I do not watch the news daily, but rather watch Ellen daily to keep up to date on what is happening in the world. I watched this interview when it aired in October 2018 and just rewatched it again. Between about the 2 minute to 4 minute mark in the video, Ellen asks them how they all remained CALM. Their answer is so inspiring and important.
I cannot imagine myself remaining calm if I were trapped in a cave with no access to food and very little water for 10 days, but this team did exactly that. Their answer reminds me of my new goals and new aspirations bringing mindfulness to schools and in particular, to teachers first. Teaching can be a very stressful and emotionally draining profession, but the teachers at my school remain in the profession because of the purpose we serve, we love working with children and the connections we form with each other and our students.
At my school this year, we are using the CALM app to remain calm and practice our own version of self care to be the bring the best versions of ourselves to our students. Calm has a calm school initiative and their app is free for educators if you simply apply here. We have been so grateful to have access to Calm’s daily mindfulness meditaions, as well as their music, sleep stories and more. There are specific mindfulness activities geared toward specific age groups of children as well. I do not have much experience with those yet, as my school is focused on our teacher’s well-being first. Studies show that if teachers take time to stop, breathe and think, their students will blossom.
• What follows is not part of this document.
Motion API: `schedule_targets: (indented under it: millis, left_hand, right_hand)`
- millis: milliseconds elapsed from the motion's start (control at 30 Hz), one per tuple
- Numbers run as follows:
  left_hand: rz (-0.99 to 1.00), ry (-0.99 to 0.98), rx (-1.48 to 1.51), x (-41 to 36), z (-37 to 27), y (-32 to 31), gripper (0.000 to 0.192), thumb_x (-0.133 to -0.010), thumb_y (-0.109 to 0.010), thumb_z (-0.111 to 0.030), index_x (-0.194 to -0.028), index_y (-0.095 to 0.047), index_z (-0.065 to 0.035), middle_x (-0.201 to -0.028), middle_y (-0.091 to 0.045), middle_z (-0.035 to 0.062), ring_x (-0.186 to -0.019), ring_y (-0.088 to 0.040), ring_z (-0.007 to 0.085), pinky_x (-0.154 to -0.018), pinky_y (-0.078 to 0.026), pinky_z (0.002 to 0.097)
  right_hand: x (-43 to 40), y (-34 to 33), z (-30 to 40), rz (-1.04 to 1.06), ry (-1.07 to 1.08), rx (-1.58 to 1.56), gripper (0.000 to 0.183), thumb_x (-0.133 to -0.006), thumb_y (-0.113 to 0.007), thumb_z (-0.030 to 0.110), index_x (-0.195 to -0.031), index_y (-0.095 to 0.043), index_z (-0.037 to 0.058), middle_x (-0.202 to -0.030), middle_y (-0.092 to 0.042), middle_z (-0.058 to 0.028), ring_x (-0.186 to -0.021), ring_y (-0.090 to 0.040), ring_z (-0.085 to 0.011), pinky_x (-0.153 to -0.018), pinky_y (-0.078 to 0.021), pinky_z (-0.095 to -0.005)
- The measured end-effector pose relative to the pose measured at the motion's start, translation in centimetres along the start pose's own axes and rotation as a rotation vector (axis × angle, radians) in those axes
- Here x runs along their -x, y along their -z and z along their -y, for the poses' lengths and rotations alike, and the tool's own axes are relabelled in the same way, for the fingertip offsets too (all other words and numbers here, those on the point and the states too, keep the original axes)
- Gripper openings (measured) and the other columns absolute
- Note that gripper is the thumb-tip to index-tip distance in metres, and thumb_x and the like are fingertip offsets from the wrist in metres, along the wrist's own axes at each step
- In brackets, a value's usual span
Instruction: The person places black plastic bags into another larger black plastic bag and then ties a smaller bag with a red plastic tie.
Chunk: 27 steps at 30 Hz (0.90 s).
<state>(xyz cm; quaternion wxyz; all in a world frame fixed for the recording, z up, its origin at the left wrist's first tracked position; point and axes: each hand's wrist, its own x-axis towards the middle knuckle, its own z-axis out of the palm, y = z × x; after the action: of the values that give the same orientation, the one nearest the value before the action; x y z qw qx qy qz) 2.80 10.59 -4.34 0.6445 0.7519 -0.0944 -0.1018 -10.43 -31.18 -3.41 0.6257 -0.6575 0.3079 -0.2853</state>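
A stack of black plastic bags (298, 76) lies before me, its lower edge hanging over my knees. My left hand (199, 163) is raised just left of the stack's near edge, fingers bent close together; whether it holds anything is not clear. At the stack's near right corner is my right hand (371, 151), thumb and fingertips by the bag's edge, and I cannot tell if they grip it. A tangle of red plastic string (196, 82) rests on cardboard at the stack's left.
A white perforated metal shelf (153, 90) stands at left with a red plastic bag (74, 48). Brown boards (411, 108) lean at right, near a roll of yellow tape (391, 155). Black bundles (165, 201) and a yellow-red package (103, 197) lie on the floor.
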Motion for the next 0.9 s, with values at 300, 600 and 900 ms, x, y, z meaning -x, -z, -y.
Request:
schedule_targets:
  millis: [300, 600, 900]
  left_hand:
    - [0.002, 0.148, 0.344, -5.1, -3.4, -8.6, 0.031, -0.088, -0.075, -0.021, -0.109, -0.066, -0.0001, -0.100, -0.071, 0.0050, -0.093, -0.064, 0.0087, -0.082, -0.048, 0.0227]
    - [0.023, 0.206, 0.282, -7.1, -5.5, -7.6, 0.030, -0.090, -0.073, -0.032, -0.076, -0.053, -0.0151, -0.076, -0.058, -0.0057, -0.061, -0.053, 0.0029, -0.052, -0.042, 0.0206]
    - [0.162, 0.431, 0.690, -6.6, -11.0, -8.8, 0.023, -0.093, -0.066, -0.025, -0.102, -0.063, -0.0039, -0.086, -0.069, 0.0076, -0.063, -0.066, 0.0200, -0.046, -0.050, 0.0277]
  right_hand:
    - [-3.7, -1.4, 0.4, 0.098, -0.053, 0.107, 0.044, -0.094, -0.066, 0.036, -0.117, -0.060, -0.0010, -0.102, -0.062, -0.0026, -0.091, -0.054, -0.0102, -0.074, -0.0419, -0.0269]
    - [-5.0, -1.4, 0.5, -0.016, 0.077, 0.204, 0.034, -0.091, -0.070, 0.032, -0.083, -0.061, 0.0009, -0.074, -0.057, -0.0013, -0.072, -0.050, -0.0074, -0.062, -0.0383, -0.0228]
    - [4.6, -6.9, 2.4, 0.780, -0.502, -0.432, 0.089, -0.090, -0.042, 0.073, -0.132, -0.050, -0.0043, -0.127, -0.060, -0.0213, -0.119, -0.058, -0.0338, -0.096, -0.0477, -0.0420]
So that is where we are now!
Another incredible app, that is also a website with a full curriculum for FREE for schools and teachers if you simply apply here is actually called STOP, BREATHE, THINK. There is a version of their app for adults as well as a version for children. So far, I have used the adult version and the children’s version minimally, but has been so powerful when I tried it because it is directly correlated to the brain research behind mindfulness (from Hrvard) and social emotional learning (from Berkley). If any human being can stop, breathe, and simply name their emotion, feeling, or state of mind, that person can operate from a more aware and mindful (less reactive) responsive version of themselves.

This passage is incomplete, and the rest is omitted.